论文标题
多语言疾病生物医学本体论
Multilingual enrichment of disease biomedical ontologies
论文作者
论文摘要
翻译生物医学本体是一个重要的挑战,但手动需要花费很多时间和金钱。我们研究使用开源知识库来翻译生物医学本体论的可能性。我们专注于两个方面:覆盖范围和质量。我们研究了两个生物医学本体论的覆盖范围,这些本体论着针对9种欧洲语言的Wikidata(捷克,荷兰语,英语,法语,德语,意大利语,波兰语,葡萄牙语和西班牙语)的疾病,以及第二种的阿拉伯语,中文和俄语。我们首先使用Wikidata与研究的本体论之间的直接链接,然后通过浏览其他中间本体来使用二阶链接。然后,我们将由于Wikidata与商用机器翻译工具(此处的Google Cloud Translation)进行了比较,因此对Wikidata获得的翻译质量进行了比较。
Translating biomedical ontologies is an important challenge, but doing it manually requires much time and money.
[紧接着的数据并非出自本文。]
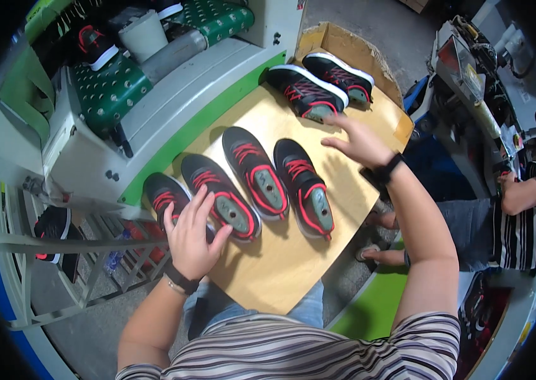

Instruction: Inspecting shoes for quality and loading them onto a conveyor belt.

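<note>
Several black sneakers with red laces, red collar lining and white soles lie on a light wooden board. My left hand (193, 237), fingers spread, hovers over the leftmost sneaker (162, 190) and the one beside it (203, 174); whether it touches them I cannot tell. To their right are a third sneaker (252, 168) and another (303, 183), with green insoles showing, toes pointing away from me. At the far end two sneakers with patterned sides (299, 88) (341, 76) lie close together. My right hand (356, 140) is open near the heel of the nearer one, fingers stretched out.
The wooden board (261, 272) meets a green-edged machine (211, 107) on its left. Inside the machine, another sneaker (98, 47) sits on a green perforated belt (106, 95). A torn cardboard wall (356, 44) borders the far end. At right, a person in striped clothing (521, 221) works nearby.
</note>
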A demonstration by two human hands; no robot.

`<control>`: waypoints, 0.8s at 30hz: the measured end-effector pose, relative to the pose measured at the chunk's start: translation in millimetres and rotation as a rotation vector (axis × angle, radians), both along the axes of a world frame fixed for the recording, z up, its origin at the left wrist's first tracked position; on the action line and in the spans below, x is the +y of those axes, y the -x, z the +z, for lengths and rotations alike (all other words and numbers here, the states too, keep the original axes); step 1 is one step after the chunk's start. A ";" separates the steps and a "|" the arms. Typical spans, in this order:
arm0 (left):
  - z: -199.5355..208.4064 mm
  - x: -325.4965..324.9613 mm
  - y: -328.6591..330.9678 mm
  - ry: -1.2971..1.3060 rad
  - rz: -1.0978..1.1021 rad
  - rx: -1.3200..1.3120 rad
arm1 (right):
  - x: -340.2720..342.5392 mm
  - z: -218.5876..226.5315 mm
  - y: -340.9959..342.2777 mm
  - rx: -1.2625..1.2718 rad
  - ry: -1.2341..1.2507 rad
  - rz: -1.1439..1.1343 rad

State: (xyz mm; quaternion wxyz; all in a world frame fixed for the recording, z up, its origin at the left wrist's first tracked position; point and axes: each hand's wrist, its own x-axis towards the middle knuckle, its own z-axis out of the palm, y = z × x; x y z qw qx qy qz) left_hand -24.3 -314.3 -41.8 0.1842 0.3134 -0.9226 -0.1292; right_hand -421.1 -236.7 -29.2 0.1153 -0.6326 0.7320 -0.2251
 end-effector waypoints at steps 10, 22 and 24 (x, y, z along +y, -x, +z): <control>-7.0 -1.6 4.6 0.084 -0.015 -0.026 | -47.8 -49.6 46.1 0.456 -0.088 -0.311; 25.5 35.3 112.5 -0.087 -0.363 0.353 | 162.9 -85.8 -113.5 -0.682 0.383 -0.687; 1.8 42.2 159.0 -0.111 -0.280 0.197 | 163.4 -73.2 -137.6 -0.615 0.336 -0.700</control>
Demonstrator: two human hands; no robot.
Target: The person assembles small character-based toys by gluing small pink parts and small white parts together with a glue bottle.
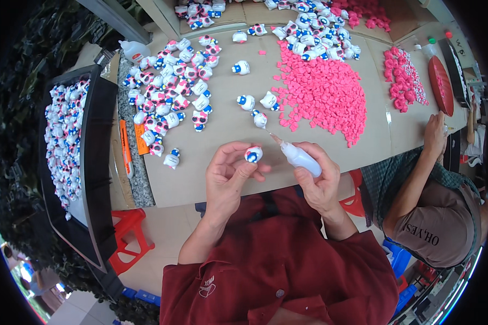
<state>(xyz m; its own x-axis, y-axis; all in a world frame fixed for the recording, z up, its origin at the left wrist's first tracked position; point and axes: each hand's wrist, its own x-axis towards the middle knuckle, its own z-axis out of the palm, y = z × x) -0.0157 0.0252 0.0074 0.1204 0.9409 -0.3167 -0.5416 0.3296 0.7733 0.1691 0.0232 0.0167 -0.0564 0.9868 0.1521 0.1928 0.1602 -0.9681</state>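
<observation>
Between the thumb and fingers of my left hand (230, 176) is a small white figurine (253, 154) with blue and pink parts. My right hand (321, 176) is closed round a white squeeze bottle (301, 158), its thin nozzle tilted up and left. Just past the nozzle's tip lies another white-and-blue figurine (259, 118) on the table; whether they touch I cannot tell. Two more, a left figurine (246, 102) and a right figurine (269, 101), lie close behind it. A broad pile of small pink pieces (325, 92) spreads to the right.
Many figurines with pink parts (173, 86) cover the table's left side. A black bin (100, 162) of figurines stands far left, beside an orange cutter knife (126, 149). More white-and-blue figurines (317, 32) are heaped at the back. At right, a co-worker's arm (417, 168) reaches near a red dish (439, 86).
</observation>
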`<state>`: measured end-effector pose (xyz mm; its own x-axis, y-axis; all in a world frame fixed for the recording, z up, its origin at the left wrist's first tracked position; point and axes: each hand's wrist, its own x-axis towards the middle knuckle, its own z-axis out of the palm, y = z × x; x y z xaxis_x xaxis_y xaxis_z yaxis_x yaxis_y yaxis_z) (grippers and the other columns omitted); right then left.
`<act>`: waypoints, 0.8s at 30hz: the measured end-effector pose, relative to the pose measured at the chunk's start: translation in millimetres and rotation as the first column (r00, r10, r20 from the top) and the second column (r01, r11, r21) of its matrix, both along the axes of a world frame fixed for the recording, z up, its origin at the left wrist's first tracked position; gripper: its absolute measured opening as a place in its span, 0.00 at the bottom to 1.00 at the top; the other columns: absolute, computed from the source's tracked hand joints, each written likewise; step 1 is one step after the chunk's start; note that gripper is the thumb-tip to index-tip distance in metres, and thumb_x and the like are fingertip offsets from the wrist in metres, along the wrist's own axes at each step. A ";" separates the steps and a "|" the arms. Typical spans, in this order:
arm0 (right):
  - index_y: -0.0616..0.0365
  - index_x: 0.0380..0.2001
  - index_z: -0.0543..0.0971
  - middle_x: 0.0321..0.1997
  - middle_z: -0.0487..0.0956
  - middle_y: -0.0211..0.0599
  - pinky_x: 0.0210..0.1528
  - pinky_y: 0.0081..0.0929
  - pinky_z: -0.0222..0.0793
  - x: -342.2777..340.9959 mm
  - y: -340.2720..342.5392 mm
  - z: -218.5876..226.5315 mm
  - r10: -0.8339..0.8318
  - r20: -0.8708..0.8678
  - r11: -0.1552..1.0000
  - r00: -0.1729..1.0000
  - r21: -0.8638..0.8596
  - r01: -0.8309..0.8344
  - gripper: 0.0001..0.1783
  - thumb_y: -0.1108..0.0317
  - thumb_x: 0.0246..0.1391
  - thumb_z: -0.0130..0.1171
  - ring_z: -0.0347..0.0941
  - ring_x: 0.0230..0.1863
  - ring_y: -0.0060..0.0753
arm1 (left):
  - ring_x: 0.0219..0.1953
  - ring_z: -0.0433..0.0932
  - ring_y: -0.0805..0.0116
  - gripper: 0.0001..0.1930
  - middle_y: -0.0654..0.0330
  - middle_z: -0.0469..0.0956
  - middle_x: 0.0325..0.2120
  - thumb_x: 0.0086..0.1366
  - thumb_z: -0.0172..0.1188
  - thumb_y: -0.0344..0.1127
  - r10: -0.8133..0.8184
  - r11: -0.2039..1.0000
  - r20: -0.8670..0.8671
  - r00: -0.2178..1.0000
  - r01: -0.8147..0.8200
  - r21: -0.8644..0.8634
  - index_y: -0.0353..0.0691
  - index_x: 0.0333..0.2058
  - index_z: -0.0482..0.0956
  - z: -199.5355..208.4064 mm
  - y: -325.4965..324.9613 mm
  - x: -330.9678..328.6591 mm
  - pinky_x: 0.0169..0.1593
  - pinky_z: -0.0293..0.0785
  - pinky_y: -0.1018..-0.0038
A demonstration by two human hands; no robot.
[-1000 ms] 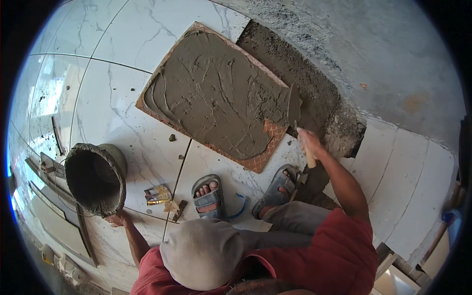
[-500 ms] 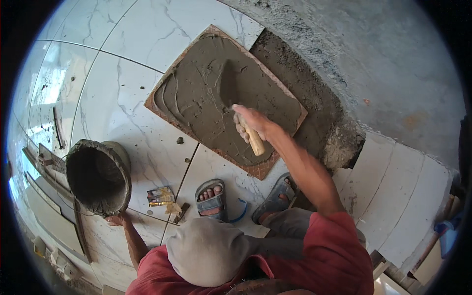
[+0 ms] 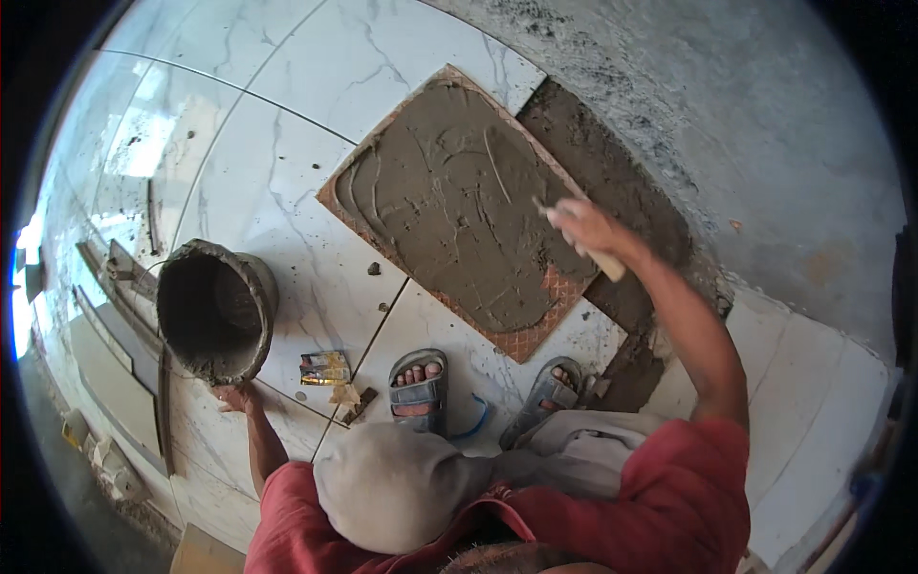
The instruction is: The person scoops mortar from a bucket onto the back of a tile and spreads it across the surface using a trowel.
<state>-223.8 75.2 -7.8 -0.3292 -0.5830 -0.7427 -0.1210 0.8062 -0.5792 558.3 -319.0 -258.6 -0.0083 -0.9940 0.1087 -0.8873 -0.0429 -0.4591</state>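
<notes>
My right hand (image 3: 585,228) grips a trowel (image 3: 610,265) by its pale wooden handle, over the right edge of a tile (image 3: 521,346) lying face down. Most of the trowel's blade cannot be made out. Wet grey mortar (image 3: 449,191) covers most of the tile's brown, ridged back, with bare ridges showing at the near and right corners. My left hand (image 3: 231,395) is low at the left, just below the rim of a mortar-caked bucket (image 3: 270,325). Its visible fingers are stretched out; the bucket partly hides them, and I cannot tell if they touch it.
White veined floor tiles (image 3: 258,201) surround the bucket. Beyond the mortared tile lies a strip of rough dark bedding (image 3: 612,172) beside a grey concrete surface (image 3: 794,143). A small stained packet (image 3: 325,367) sits near my sandalled feet (image 3: 418,392). Tile offcuts (image 3: 115,373) lie at far left.
My right hand has carried the trowel rightward across the mortar to the tile's right edge. A bare ridged patch now shows near that corner. The whole view has shifted slightly; my left hand stays by the bucket.
</notes>
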 end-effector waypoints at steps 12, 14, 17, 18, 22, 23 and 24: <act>0.57 0.28 0.73 0.19 0.68 0.29 0.16 0.26 0.63 -40.2 -71.1 -33.2 0.289 0.312 0.953 0.905 -0.007 -0.302 0.23 0.45 0.57 0.50 0.64 0.16 0.23 | 0.60 0.63 0.50 0.26 0.42 0.65 0.57 0.70 0.46 0.45 -0.001 0.997 -0.893 0.450 0.065 0.031 0.30 0.58 0.64 158.7 182.2 -186.5 0.62 0.57 0.64; 0.58 0.27 0.73 0.20 0.69 0.30 0.17 0.28 0.64 -14.1 -36.5 -26.8 0.448 0.374 0.873 0.812 0.015 -0.488 0.23 0.46 0.57 0.50 0.65 0.18 0.24 | 0.60 0.65 0.53 0.25 0.44 0.66 0.57 0.71 0.46 0.43 0.055 0.992 -0.898 0.437 0.077 0.099 0.29 0.58 0.63 177.5 221.0 -207.0 0.62 0.58 0.66; 0.60 0.27 0.72 0.20 0.70 0.32 0.21 0.31 0.65 21.8 39.1 -30.0 0.452 0.408 0.869 0.793 -0.003 -0.494 0.23 0.48 0.58 0.48 0.68 0.22 0.25 | 0.59 0.65 0.57 0.24 0.48 0.68 0.56 0.71 0.46 0.43 0.121 0.977 -0.924 0.362 0.123 0.176 0.31 0.58 0.64 198.2 253.3 -234.6 0.61 0.58 0.67; 0.60 0.27 0.72 0.20 0.70 0.32 0.21 0.31 0.65 25.0 61.8 -27.7 0.455 0.415 0.867 0.788 -0.003 -0.499 0.23 0.48 0.58 0.48 0.68 0.22 0.25 | 0.59 0.65 0.57 0.24 0.48 0.68 0.56 0.71 0.46 0.43 0.127 0.976 -0.922 0.367 0.117 0.181 0.31 0.58 0.64 196.8 255.5 -240.3 0.61 0.58 0.67; 0.65 0.29 0.70 0.22 0.70 0.49 0.30 0.44 0.67 51.8 133.6 -23.7 0.468 -0.005 0.884 0.884 0.009 -0.468 0.23 0.51 0.58 0.50 0.71 0.27 0.47 | 0.57 0.67 0.60 0.23 0.49 0.69 0.55 0.71 0.45 0.42 0.044 0.953 -0.939 0.340 0.268 0.142 0.32 0.58 0.65 194.4 251.9 -271.6 0.59 0.60 0.68; 0.66 0.30 0.70 0.24 0.72 0.55 0.32 0.48 0.67 59.3 145.7 -27.2 0.423 -0.166 0.905 0.891 0.038 -0.423 0.23 0.52 0.58 0.50 0.72 0.29 0.56 | 0.57 0.67 0.60 0.23 0.49 0.69 0.55 0.71 0.44 0.42 0.066 0.947 -0.955 0.289 0.283 0.152 0.33 0.58 0.65 195.1 249.4 -281.2 0.59 0.61 0.68; 0.66 0.31 0.71 0.30 0.75 0.61 0.35 0.54 0.67 71.2 152.3 -29.7 0.396 -0.168 0.918 0.903 0.043 -0.395 0.22 0.52 0.58 0.50 0.71 0.35 0.66 | 0.58 0.66 0.59 0.23 0.48 0.68 0.56 0.71 0.44 0.42 0.050 0.938 -0.973 0.227 0.323 0.124 0.33 0.58 0.65 189.4 246.0 -284.7 0.60 0.61 0.67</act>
We study the possibility to use open-source knowledge bases to translate biomedical ontologies. We focus on two aspects: coverage and quality. We look at the coverage of two biomedical ontologies focusing on diseases with respect to Wikidata for 9 European languages (Czech, Dutch, English, French, German, Italian, Polish, Portuguese and Spanish) for both ontologies, plus Arabic, Chinese and Russian for the second one. We first use direct links between Wikidata and the studied ontologies and then use second-order links by going through other intermediate ontologies. We then compare the quality of the translations obtained thanks to Wikidata with a commercial machine translation tool, here Google Cloud Translation.